Description
Both BARTModel and BCFModel in Python allow for random effects models to be specified without an explicit user-supplied basis, via the intercept_only and intercept_plus_treatment model_spec arguments, but the predict method assumes that group IDs provided are zero-indexed (because the group IDs are used as indices into an array of sampled random effects indices). The R implementation correctly handles this by deploying the LabelMapper class.

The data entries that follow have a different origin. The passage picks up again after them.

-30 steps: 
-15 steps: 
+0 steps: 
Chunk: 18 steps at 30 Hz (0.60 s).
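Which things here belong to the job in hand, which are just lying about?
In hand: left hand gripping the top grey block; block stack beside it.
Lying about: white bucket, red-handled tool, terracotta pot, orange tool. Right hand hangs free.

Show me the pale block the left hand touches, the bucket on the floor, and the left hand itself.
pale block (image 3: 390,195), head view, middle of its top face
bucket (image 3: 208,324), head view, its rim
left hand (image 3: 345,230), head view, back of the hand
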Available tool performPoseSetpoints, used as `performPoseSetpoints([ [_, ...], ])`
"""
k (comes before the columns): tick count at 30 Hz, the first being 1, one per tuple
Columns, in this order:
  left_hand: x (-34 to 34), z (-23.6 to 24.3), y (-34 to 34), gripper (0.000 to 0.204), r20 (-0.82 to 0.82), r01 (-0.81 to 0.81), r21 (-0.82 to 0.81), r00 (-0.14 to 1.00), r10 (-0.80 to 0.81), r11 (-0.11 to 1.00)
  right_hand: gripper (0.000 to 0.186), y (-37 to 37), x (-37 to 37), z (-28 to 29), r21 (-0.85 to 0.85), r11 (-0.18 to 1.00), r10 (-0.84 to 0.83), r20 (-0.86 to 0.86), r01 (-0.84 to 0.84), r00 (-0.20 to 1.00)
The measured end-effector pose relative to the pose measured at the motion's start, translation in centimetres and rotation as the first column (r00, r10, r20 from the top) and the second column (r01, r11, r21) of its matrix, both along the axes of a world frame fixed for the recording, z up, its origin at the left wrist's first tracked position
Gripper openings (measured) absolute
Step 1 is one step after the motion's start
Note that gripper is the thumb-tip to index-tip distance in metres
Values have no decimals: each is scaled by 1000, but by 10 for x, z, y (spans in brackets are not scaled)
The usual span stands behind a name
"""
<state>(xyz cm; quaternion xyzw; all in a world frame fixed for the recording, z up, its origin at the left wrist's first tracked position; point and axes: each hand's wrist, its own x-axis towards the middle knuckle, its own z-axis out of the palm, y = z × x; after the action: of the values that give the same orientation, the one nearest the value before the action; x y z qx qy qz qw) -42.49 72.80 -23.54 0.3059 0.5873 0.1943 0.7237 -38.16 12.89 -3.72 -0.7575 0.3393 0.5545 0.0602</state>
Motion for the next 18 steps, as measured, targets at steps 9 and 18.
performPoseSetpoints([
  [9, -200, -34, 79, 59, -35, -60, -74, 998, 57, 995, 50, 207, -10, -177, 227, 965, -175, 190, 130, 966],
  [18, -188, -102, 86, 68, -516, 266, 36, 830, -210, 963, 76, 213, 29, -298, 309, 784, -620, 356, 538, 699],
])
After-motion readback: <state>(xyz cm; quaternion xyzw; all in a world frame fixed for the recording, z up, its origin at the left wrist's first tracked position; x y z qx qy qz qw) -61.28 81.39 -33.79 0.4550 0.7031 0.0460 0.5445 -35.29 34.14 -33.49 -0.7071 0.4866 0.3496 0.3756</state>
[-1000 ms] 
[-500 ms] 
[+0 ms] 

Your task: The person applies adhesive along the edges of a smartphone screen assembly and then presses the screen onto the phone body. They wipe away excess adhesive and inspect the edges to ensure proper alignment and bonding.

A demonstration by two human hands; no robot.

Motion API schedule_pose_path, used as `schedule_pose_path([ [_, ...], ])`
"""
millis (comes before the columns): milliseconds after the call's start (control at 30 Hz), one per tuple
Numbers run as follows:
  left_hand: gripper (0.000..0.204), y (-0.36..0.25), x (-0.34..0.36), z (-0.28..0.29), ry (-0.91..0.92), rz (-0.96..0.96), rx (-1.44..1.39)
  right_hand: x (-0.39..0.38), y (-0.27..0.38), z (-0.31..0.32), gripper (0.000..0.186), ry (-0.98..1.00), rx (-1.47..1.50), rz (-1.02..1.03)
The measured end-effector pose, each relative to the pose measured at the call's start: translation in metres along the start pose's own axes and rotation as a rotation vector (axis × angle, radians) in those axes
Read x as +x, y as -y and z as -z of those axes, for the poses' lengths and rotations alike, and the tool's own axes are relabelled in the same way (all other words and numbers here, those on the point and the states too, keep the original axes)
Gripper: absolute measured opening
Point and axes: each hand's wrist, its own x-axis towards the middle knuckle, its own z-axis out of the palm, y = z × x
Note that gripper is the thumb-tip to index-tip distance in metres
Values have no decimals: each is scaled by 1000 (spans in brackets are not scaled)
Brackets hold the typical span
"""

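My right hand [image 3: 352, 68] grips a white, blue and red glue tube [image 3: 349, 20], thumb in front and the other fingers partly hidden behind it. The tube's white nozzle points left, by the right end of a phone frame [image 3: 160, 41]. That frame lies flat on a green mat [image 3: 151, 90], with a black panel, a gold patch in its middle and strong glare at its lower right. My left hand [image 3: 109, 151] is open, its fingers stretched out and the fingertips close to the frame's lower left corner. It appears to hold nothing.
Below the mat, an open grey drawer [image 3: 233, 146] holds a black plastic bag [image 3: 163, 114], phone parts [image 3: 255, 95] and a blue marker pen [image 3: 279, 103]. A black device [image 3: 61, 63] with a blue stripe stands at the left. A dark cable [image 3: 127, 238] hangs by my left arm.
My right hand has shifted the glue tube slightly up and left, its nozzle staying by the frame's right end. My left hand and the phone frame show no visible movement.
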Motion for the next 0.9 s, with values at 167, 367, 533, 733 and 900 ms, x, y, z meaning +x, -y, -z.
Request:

We should implement this same logic in Python.
Reproducing
- Generate data with non-zero-indexed random effects group IDs via
import numpy as np
from stochtree import BARTModel
rng = np.random.default_rng()
n = 100
p = 10
X = rng.uniform(0,1,(100,10))
num_groups = 3
group_ids = rng.choice(num_groups, size=n) + 2
random_intercepts = rng.uniform(0,1,num_groups)
rfx_term = random_intercepts[group_ids - 2]
y = X[:,0] + rfx_term + rng.normal(0,1,n)
- Sample and predict from a BART model
bart_model = BARTModel()
bart_model.sample(X_train = X, y_train = y, rfx_group_ids_train = group_ids,
random_effects_params = {'model_spec': 'intercept_only'})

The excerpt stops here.